Burke’s current plan for her capstone reflects this struggle. She is intending on creating a large-scale drawn portrait which may also include photographs and screen prints that she has made around her apartment — an “amalgamation of different techniques,” she explained, which bring together her three current mediums of choice.

As her four years of college are coming to a close, Burke is finding her motivation to make art for pleasure waning. 

“I’ve been so burnt out on the process that is getting a prompt, churning out a finished piece of art in a week or two, turning it in, getting graded on it, getting another prompt and doing that over and over again,” Burke said. 

Even while physically separated from her community, she has found that other studio art majors in her classes feel the same way. Her drawing professor, Megan Vossler, has acted as a sounding board for Burke and others as the module has progressed.

Burke is combatting Zoom fatigue by taking on smaller, process-oriented tasks for fun, rather than product-oriented work. She is finding joy in sending homemade cards to friends and family and baking desserts for her neighbors.
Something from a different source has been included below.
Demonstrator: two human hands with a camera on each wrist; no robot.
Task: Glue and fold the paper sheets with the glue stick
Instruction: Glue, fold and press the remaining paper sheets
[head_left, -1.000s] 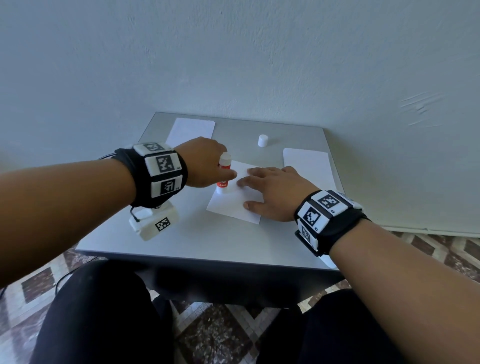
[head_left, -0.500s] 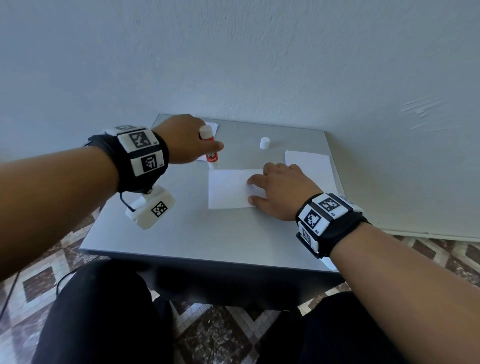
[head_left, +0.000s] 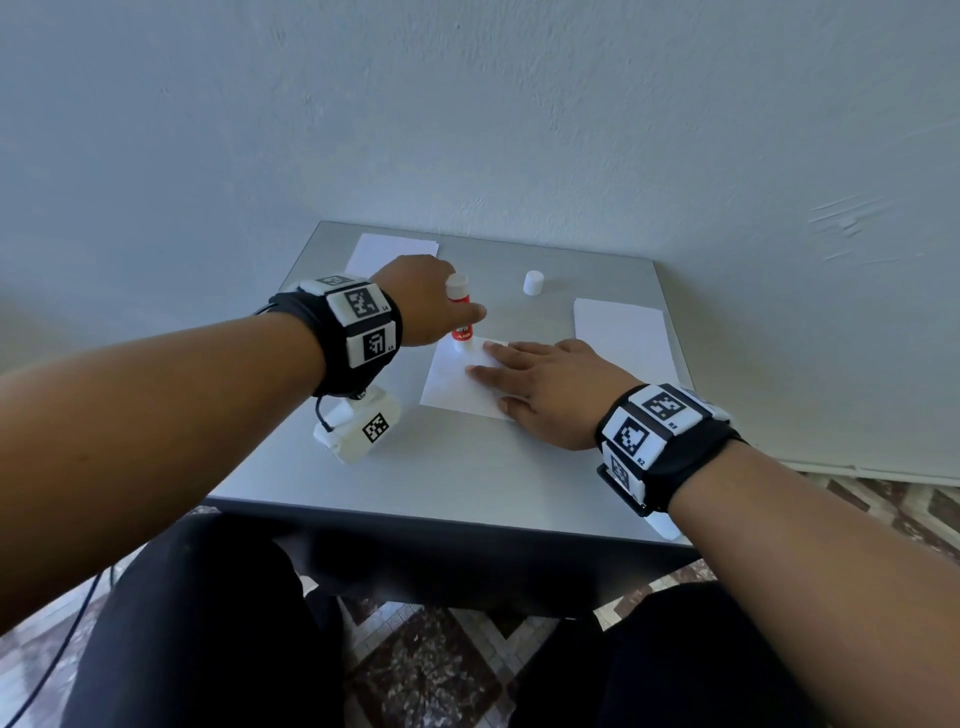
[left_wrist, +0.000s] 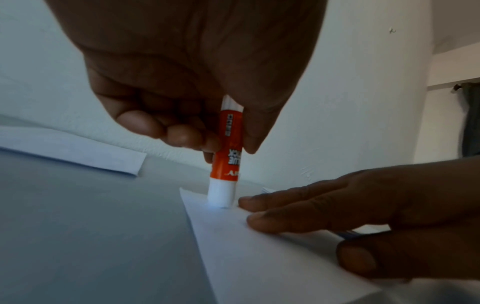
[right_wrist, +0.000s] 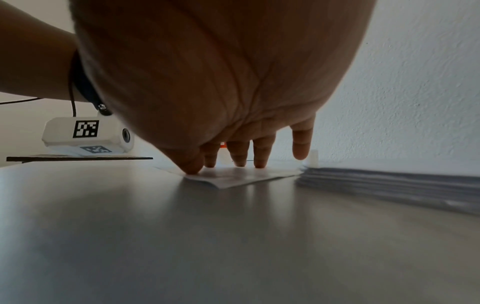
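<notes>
A red glue stick (head_left: 460, 317) with white ends stands upright, tip down on the far left corner of a white paper sheet (head_left: 448, 383) in the middle of the table. My left hand (head_left: 441, 312) grips its barrel with fingers and thumb; in the left wrist view the glue stick (left_wrist: 227, 158) meets the sheet (left_wrist: 259, 257) just beside my right fingertips. My right hand (head_left: 545, 389) lies flat on the sheet's right half, fingers straight and pressing down. In the right wrist view those fingertips (right_wrist: 239, 162) touch the sheet (right_wrist: 233, 178).
The glue stick's white cap (head_left: 533, 283) stands at the back of the grey table (head_left: 441, 478). A stack of white sheets (head_left: 621, 332) lies at the right, and more paper (head_left: 389, 249) at the far left corner. A wall rises right behind the table.
The left hand lifted the glue stick off the sheet toward the far left, then brought it back down onto the sheet's far left corner. The right hand stayed pressing the sheet.
</notes>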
“Lately, you know, I can paint my nails exquisitely, but give me a canvas and I will not know what to do,” Burke laughed.

Though she is feeling ready to make art exclusively outside of an academic setting, Burke is also unnerved by the lack of constraints after graduation. 

“No one’s giving you a deadline, no one’s pushing you, no one’s grading you,” she explained. “It’s a very different creative process — hopefully less stressful, and hopefully more free-flowing and longer. I was talking to Megan [Vossler] a couple weeks ago about how in classes you have no break time between projects: you turn one in, and you immediately start another one. Whereas in the real world, people will sometimes spend years working on one project, and you take a break for as long as you need to before starting another — you don’t have to three days later.”

“I’m nervous, but I’m also excited to have no constraints,” Burke concluded. “It’ll be cool just to see what I end up making when I’m only there to please myself and not my professors or my GPA.”

Burke’s future art practice, in whatever medium it may be, is sure to continue. She will no doubt keep creating things for others, but her main audience, for the first time, will be herself — and, hopefully, a cat.

The senior studio majors’ capstone show will be towards the end of module 4. More details will be available in the coming weeks.